- _Brief_: In the answer, each line of the listing should appear again unchanged.

- _Data_:
------------------------------------------------------------

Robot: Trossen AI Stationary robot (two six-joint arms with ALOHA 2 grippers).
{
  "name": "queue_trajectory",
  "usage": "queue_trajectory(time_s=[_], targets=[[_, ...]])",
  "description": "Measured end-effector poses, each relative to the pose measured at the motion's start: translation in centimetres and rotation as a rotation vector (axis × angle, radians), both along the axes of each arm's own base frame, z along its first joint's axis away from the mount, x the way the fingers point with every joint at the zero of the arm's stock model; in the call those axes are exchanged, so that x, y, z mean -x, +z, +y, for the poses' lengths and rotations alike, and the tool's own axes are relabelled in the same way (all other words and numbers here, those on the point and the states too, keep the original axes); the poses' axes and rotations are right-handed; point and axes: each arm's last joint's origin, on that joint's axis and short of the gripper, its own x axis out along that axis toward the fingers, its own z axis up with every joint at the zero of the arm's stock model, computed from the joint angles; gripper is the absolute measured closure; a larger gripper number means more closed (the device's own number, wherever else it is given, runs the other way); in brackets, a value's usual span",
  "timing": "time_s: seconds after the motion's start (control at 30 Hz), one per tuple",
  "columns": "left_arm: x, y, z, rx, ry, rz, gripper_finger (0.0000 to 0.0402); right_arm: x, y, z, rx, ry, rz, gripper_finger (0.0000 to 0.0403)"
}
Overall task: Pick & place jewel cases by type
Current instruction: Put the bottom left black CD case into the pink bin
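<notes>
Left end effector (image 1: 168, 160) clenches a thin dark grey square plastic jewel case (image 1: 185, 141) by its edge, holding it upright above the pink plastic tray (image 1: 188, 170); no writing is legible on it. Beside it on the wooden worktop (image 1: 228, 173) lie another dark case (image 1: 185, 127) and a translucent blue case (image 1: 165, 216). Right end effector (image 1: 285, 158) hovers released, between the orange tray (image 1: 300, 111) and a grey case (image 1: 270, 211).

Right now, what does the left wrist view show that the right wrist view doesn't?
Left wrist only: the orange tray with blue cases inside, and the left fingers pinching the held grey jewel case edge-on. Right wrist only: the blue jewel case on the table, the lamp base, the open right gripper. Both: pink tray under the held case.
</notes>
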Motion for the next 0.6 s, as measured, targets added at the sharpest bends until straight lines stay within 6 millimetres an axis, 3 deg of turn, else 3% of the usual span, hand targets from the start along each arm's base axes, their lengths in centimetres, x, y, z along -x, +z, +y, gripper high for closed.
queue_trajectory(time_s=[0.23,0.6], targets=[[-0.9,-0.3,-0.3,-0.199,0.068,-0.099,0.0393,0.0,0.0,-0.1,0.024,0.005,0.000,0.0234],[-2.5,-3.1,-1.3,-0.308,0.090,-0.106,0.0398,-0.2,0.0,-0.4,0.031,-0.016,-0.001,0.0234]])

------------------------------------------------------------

- _Exercise result_:
Robot: Trossen AI Stationary robot (two six-joint arms with ALOHA 2 grippers).
{
  "name": "queue_trajectory",
  "usage": "queue_trajectory(time_s=[_], targets=[[_, ...]])",
  "description": "Measured end-effector poses, each relative to the pose measured at the motion's start: translation in centimetres and rotation as a rotation vector (axis × angle, radians), both along the axes of each arm's own base frame, z along its first joint's axis away from the mount, x the way the fingers point with every joint at the zero of the arm's stock model; in the call those axes are exchanged, so that x, y, z mean -x, +z, +y, for the poses' lengths and rotations alike, and the tool's own axes are relabelled in the same way (all other words and numbers here, those on the point and the states too, keep the original axes); the poses' axes and rotations are right-handed; point and axes: each arm's last joint's origin, on that joint's axis and short of the gripper, its own x axis out along that axis toward the fingers, its own z axis up with every joint at the zero of the arm's stock model, computed from the joint angles; gripper is the absolute measured closure; a larger gripper number means more closed (the device's own number, wherever else it is given, runs the other way); in brackets, a value's usual span",
  "timing": "time_s: seconds after the motion's start (control at 30 Hz), one per tuple",
  "columns": "left_arm: x, y, z, rx, ry, rz, gripper_finger (0.0000 to 0.0402); right_arm: x, y, z, rx, ry, rz, gripper_finger (0.0000 to 0.0403)"
}
Overall task: Pick & place jewel cases by type
Current instruction: Put the bottom left black CD case into the pink bin
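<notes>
Left end effector (image 1: 168, 160) clenches a thin dark grey square plastic jewel case (image 1: 185, 141) by its edge, holding it upright above the pink plastic tray (image 1: 188, 170); no writing is legible on it. Beside it on the wooden worktop (image 1: 228, 173) lie another dark case (image 1: 185, 127) and a translucent blue case (image 1: 165, 216). Right end effector (image 1: 285, 158) hovers released, between the orange tray (image 1: 300, 111) and a grey case (image 1: 270, 211).

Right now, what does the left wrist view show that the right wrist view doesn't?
Left wrist only: the orange tray with blue cases inside, and the left fingers pinching the held grey jewel case edge-on. Right wrist only: the blue jewel case on the table, the lamp base, the open right gripper. Both: pink tray under the held case.
</notes>
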Motion for the next 0.6 s, as measured, targets added at the sharpest bends until straight lines stay within 6 millimetres an axis, 3 deg of turn, else 3% of the usual span, hand targets from the start along each arm's base axes, their lengths in centimetres, x, y, z along -x, +z, +y, gripper high for closed.
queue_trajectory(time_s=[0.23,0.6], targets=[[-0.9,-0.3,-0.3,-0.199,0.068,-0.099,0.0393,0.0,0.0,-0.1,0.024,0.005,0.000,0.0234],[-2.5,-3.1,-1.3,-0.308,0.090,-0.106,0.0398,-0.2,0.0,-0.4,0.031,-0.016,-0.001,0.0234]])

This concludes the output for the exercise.